* _INFORMATION SHOWN_
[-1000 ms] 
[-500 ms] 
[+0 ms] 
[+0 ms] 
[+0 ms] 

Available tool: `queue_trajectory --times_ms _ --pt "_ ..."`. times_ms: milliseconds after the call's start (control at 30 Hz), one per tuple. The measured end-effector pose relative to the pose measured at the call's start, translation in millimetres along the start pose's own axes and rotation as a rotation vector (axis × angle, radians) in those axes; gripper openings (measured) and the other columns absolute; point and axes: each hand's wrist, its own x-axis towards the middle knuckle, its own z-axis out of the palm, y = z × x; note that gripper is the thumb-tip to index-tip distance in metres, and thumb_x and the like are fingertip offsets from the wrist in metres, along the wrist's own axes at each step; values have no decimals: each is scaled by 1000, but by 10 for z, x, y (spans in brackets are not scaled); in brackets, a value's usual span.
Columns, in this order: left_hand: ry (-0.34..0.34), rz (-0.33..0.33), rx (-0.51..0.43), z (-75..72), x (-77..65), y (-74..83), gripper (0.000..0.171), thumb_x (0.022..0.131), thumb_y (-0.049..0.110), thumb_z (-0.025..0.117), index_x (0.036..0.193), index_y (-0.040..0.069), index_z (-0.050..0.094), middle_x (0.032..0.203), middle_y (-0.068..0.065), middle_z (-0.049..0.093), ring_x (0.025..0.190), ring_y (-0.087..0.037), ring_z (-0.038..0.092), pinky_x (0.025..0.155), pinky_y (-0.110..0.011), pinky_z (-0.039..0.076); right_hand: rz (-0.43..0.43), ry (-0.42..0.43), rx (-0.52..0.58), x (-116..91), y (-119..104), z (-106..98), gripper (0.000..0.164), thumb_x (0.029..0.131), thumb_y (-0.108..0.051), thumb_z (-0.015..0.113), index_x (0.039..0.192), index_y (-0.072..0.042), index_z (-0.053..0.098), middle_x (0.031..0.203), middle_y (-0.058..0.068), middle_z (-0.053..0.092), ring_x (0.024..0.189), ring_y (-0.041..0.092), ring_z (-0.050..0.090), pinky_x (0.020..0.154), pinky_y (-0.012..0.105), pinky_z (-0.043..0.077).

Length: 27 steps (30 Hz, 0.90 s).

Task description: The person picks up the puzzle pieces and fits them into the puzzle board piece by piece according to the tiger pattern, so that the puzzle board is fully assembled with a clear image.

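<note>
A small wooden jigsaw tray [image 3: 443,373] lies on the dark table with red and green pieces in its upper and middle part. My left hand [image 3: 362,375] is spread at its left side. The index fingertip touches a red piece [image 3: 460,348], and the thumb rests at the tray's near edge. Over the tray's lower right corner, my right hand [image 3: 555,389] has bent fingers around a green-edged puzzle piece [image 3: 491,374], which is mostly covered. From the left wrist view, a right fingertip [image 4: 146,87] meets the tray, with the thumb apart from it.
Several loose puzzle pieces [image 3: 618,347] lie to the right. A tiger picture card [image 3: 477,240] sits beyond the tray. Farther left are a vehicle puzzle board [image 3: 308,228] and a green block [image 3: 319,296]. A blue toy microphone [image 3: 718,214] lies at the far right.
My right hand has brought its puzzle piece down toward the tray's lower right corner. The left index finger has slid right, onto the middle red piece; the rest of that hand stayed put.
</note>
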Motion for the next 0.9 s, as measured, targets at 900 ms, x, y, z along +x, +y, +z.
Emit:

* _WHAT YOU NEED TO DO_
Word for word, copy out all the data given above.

* _COMPLETED TASK_
[-1000 ms] 
[-500 ms] 
[+0 ms] 
[+0 ms] 
[+0 ms] 

Available tool: `queue_trajectory --times_ms _ --pt "_ ..."`. times_ms: milliseconds after the call's start (control at 30 Hz), one per tuple. The measured end-effector pose relative to the pose measured at the call's start, translation in millimetres along the start pose's own axes and rotation as a rotation vector (axis × angle, radians) in those axes; gripper openings (measured) and the other columns absolute; point and axes: each hand's wrist, its own x-axis towards the middle knuckle, its own z-axis out of the palm, y = z × x; note that gripper is the thumb-tip to index-tip distance in metres, and thumb_x and the like are fingertip offsets from the wrist in metres, along the wrist's own axes at each step; values have no decimals: each is scaled by 1000, but by 10 for z, x, y (spans in brackets are not scaled); in brackets, a value's usual span.
Columns, in this order: left_hand: ry (-0.34..0.34), rz (-0.33..0.33), rx (-0.51..0.43), z (-75..72), x (-77..65), y (-74..83), gripper (0.000..0.171), thumb_x (0.022..0.131), thumb_y (-0.049..0.110), thumb_z (-0.025..0.117), index_x (0.036..0.193), index_y (-0.040..0.069), index_z (-0.050..0.094), middle_x (0.032..0.203), middle_y (-0.068..0.065), middle_z (-0.049..0.093), ring_x (0.025..0.190), ring_y (-0.087..0.037), ring_z (-0.038..0.092), pinky_x (0.025..0.155), pinky_y (-0.110..0.011), pinky_z (-0.039..0.076); right_hand: rz (-0.43..0.43), ry (-0.42..0.43), rx (-0.52..0.58), x (-116..91), y (-119..104), z (-106..98), gripper (0.000..0.164), thumb_x (0.029..0.131), thumb_y (-0.108..0.051), thumb_z (-0.015..0.113), index_x (0.039..0.192), index_y (-0.072..0.042), index_z (-0.053..0.098), middle_x (0.031..0.203), middle_y (-0.058..0.068), middle_z (-0.053..0.092), ring_x (0.024..0.189), ring_y (-0.041..0.092), ring_z (-0.050..0.090), pinky_x (0.020..0.154), pinky_y (-0.012..0.105), pinky_z (-0.043..0.077).

Length: 27 steps (30 Hz, 0.90 s).

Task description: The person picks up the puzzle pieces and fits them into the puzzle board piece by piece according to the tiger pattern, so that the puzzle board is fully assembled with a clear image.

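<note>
A small wooden jigsaw tray [image 3: 443,373] lies on the dark table with red and green pieces in its upper and middle part. My left hand [image 3: 362,375] is spread at its left side. The index fingertip touches a red piece [image 3: 460,348], and the thumb rests at the tray's near edge. Over the tray's lower right corner, my right hand [image 3: 555,389] has bent fingers around a green-edged puzzle piece [image 3: 491,374], which is mostly covered. From the left wrist view, a right fingertip [image 4: 146,87] meets the tray, with the thumb apart from it.
Several loose puzzle pieces [image 3: 618,347] lie to the right. A tiger picture card [image 3: 477,240] sits beyond the tray. Farther left are a vehicle puzzle board [image 3: 308,228] and a green block [image 3: 319,296]. A blue toy microphone [image 3: 718,214] lies at the far right.
My right hand has brought its puzzle piece down toward the tray's lower right corner. The left index finger has slid right, onto the middle red piece; the rest of that hand stayed put.
</note>
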Motion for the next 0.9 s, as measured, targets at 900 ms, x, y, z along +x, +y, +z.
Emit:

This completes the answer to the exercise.